This month I’ve burrowed into old epics: Gilgamesh, Sundiata, Genji, Beowulf, the Iliad, the Odyssey and so on, to reacquaint myself and figure out how these ancient literatures are sustained in contemporary writing. I had forgotten how funny and serious at the same time they are. For me, they’re the quintessence of “serious play.” I would wish for my writing to have a similar kind of wit, fun and timelessness.
I’m especially loving the connection between sorcery and kingdom business, wondering when the kings or presidents of today lost their “real” magic power, assuming that they once had it. Apart from the president of Gambia claiming to cure Aids, for instance, which has not been proven true, no other world leader has magic anymore. This is sad. I don’t know whether even in the past no king truly harnessed it, and the legends or mythologies only work with make-believe. I recall a time in Uganda many years ago during the war, before the current president was elected, a story spread that he was a shape-shifter and for his convenience would turn himself into a cat or an old woman in order to evade his enemies. Many of us agreed that there was no witchery but old wives’ tale. Now I find myself longing for a leader who can truly, magically bend the elements and prove himself or herself not only wise but a great sorcerer, Sundiata style. Of course I’m influenced by the epic, D. T Niane’s version, first published in 1960, in French, celebrating the griot ethos and kingdom magic. Enjoy this excerpt accounting the war of mouths before the swords, between Sundiata and Soumaoro.
One does not wage war without saying why it is being waged. Those fighting should make a declaration of their grievances to begin with. Just as a sorcerer ought not to attack someone without taking him to task for some evil deed, so a king should not wage war without saying why he is taking up arms.
Soumaoro advanced as far as as Krina, near the village of Dayala on the Niger and decided to assert his rights before joining battle. Soumaoro knew that Sundiata also was a sorcerer, so, instead of sending an embassy, he committed his words to one of his owls. The night bird came and perched on the roof of Djata’s tent and spoke. The son of Sogolon in his tun sent his owl to Soumaoro. Here is the dialogue of the sorcerer kings:
Stop, young man. Henceforth I am the king of Mali. If you want peace, return to where you came from, said Soumaoro.
I am coming back, Soumaoro, to recapture my kingdom. If you want peace, you will make amends to my allies and return to Sosso where you are the king.
I am king of Mali by force of arms. My rights have been established by conquest.
Then I will take Mali from you by force of arms and chase you from my kingdom.
Know then, that I am the wild yam of the rocks; nothing will make me leave Mali.
Know, also that i have in my camp seven master smiths who will shatter the rocks. Then, yam, I will eat you.
I am the poisonous mushroom that makes the fearless vomit.
As for me, I am the ravenous cock, the poison does not matter to me.
Behave yourself, little boy, or you will burn your foot, for I am the red-hot cinder.

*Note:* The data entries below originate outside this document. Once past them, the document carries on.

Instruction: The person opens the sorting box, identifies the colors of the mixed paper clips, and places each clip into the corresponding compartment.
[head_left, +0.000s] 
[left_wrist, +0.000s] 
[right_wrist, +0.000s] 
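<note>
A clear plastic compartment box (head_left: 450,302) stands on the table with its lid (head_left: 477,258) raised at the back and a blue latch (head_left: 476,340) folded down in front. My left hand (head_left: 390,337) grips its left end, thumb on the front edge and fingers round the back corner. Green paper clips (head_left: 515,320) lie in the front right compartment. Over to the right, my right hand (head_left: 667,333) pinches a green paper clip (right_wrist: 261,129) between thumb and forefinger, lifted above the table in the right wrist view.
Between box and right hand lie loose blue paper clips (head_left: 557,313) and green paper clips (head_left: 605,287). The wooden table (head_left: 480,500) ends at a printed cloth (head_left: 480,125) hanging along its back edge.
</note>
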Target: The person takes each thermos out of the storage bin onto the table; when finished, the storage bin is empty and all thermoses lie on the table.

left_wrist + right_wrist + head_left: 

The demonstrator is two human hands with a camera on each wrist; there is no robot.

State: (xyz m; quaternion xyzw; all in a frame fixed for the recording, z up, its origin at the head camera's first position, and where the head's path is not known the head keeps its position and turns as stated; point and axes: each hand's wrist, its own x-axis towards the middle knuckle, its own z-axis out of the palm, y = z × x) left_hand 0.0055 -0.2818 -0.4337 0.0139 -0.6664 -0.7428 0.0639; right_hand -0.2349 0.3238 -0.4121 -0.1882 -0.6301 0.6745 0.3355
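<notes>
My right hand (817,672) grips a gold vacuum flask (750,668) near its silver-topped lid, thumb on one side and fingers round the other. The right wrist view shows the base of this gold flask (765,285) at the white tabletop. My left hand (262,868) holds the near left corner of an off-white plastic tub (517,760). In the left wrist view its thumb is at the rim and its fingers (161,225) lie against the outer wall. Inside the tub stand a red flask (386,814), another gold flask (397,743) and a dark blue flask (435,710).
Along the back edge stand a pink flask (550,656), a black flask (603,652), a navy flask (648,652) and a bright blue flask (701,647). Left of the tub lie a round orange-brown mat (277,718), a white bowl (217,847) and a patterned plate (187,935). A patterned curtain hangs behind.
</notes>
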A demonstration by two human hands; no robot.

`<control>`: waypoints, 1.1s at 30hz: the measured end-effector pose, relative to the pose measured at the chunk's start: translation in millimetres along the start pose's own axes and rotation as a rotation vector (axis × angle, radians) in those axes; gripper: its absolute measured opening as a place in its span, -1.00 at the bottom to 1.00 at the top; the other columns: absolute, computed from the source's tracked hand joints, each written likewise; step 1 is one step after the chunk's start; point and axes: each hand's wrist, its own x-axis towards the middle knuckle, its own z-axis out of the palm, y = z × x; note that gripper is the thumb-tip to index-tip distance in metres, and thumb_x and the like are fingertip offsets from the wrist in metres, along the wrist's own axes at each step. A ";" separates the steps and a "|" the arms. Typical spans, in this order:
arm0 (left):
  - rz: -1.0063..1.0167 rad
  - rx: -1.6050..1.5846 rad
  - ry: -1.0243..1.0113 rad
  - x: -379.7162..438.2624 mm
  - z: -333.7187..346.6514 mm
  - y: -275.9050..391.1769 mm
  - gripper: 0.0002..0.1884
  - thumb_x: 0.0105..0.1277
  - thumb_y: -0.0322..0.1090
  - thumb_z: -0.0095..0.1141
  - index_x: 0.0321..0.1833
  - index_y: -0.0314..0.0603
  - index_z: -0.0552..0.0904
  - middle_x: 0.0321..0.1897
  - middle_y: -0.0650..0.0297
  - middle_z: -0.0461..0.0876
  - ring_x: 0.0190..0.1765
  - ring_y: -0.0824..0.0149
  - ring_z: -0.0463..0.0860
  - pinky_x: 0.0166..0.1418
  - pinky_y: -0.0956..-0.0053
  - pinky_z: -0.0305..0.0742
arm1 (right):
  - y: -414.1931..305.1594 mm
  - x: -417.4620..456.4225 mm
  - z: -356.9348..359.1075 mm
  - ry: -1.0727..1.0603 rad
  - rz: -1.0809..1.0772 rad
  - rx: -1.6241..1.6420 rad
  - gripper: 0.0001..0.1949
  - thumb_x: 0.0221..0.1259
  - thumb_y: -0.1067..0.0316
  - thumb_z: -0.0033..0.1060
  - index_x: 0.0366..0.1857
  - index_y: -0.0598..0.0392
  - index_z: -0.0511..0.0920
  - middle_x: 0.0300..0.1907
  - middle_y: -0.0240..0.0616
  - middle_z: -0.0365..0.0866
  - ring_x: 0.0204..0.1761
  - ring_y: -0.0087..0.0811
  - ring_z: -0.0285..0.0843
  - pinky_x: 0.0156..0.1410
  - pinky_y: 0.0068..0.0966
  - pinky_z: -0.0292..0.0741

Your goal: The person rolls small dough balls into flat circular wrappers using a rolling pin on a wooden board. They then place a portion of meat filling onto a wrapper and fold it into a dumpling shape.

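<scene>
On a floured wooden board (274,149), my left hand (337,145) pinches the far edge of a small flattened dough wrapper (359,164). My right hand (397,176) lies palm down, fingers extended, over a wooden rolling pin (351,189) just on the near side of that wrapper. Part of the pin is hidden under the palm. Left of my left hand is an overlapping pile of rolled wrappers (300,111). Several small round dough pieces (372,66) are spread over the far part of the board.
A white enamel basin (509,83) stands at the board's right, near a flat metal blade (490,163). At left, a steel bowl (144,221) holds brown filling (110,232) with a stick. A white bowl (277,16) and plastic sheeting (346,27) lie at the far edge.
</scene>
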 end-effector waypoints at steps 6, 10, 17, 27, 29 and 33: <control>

But me, I am the rain that extinguishes the cinder; I am the boisterous torrent that will carry you off.
I am the mighty silk-cotton tree that looks from on high on the tops of other trees.
And I, I am the strangling creeper that climbs to the top of the forest giant.
Enough of this argument. You shall not have Mali.
Know that there is no room for two kings on the same skin, Soumaoro; you will let me have your place.
Very well, since you want war, I will wage war against you, but I would have you know that I have killed nine kings whose heads adorn my room. What a pity, indeed, that your head should take its place beside those of your fellow madcaps.
Prepare yourself, Soumaoro, for it will be long before the calamity that is going to crash down upon you and yours comes to an end.
D.T. Niane, Sundiata: an epic of old Mali, trans. G.D. Pickett, Longman, 1965: p60.